→ **Task item**
Give all of the listing again word for word, with images excluded.

→ **Dataset section**
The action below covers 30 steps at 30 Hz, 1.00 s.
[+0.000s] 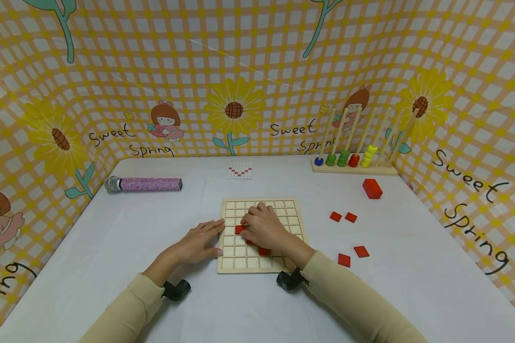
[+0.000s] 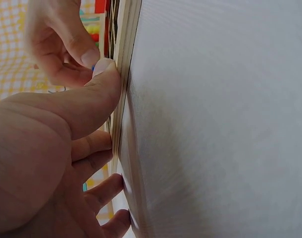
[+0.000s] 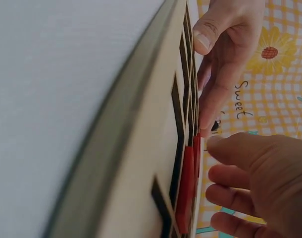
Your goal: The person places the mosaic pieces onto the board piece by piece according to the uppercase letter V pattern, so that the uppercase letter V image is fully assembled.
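A square wooden grid board [image 1: 228, 265] lies on the white table, with red square tiles [image 1: 240, 229] set in a slanting run of its cells. At the board's left edge, my left hand [image 1: 199, 242] rests with fingers extended and thumb spread; the left wrist view shows its thumb [image 2: 104, 74] against the wooden side. My right hand [image 1: 263, 226] is over the middle of the board, fingertips down at the cells beside the tiles and partly covering them. No tile shows between its thumb and fingers [image 3: 230, 176] in the right wrist view.
Several loose red tiles [image 1: 344, 260] lie right of the board. Behind it is a small card [image 1: 240, 171] with a red-square pattern. A glittery microphone [image 1: 150, 184] lies at the back left; a red block [image 1: 372, 188] and a bead-and-peg stand [image 1: 352, 169] are at the back right.
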Tool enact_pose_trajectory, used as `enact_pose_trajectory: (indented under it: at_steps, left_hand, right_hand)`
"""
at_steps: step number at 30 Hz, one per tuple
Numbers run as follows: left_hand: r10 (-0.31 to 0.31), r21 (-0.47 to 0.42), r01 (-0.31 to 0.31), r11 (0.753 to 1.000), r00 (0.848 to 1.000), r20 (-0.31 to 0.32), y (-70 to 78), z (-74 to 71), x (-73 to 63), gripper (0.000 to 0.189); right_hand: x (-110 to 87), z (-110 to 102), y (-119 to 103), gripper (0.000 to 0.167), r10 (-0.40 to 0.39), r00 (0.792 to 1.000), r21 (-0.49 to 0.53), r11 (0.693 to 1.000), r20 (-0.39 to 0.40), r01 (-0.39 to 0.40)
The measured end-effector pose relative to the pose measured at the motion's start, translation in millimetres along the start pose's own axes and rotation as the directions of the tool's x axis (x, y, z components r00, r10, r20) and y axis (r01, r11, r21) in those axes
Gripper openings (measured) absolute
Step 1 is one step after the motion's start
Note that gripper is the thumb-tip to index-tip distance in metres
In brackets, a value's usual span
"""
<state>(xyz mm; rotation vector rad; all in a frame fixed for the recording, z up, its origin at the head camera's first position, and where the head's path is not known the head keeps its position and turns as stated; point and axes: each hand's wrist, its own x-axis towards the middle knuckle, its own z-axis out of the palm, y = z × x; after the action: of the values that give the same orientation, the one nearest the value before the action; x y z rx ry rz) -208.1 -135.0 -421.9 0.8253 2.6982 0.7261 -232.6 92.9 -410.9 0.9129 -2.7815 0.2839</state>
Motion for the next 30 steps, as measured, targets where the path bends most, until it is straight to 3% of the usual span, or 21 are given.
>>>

→ **Task answer**
The action below covers 30 steps at 30 Hz, 1.00 s.
[+0.000s] 
[+0.000s] 
[+0.000s] 
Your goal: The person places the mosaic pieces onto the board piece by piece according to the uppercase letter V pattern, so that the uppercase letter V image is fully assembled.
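A square wooden grid board [image 1: 228, 265] lies on the white table, with red square tiles [image 1: 240, 229] set in a slanting run of its cells. At the board's left edge, my left hand [image 1: 199, 242] rests with fingers extended and thumb spread; the left wrist view shows its thumb [image 2: 104, 74] against the wooden side. My right hand [image 1: 263, 226] is over the middle of the board, fingertips down at the cells beside the tiles and partly covering them. No tile shows between its thumb and fingers [image 3: 230, 176] in the right wrist view.
Several loose red tiles [image 1: 344, 260] lie right of the board. Behind it is a small card [image 1: 240, 171] with a red-square pattern. A glittery microphone [image 1: 150, 184] lies at the back left; a red block [image 1: 372, 188] and a bead-and-peg stand [image 1: 352, 169] are at the back right.
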Tool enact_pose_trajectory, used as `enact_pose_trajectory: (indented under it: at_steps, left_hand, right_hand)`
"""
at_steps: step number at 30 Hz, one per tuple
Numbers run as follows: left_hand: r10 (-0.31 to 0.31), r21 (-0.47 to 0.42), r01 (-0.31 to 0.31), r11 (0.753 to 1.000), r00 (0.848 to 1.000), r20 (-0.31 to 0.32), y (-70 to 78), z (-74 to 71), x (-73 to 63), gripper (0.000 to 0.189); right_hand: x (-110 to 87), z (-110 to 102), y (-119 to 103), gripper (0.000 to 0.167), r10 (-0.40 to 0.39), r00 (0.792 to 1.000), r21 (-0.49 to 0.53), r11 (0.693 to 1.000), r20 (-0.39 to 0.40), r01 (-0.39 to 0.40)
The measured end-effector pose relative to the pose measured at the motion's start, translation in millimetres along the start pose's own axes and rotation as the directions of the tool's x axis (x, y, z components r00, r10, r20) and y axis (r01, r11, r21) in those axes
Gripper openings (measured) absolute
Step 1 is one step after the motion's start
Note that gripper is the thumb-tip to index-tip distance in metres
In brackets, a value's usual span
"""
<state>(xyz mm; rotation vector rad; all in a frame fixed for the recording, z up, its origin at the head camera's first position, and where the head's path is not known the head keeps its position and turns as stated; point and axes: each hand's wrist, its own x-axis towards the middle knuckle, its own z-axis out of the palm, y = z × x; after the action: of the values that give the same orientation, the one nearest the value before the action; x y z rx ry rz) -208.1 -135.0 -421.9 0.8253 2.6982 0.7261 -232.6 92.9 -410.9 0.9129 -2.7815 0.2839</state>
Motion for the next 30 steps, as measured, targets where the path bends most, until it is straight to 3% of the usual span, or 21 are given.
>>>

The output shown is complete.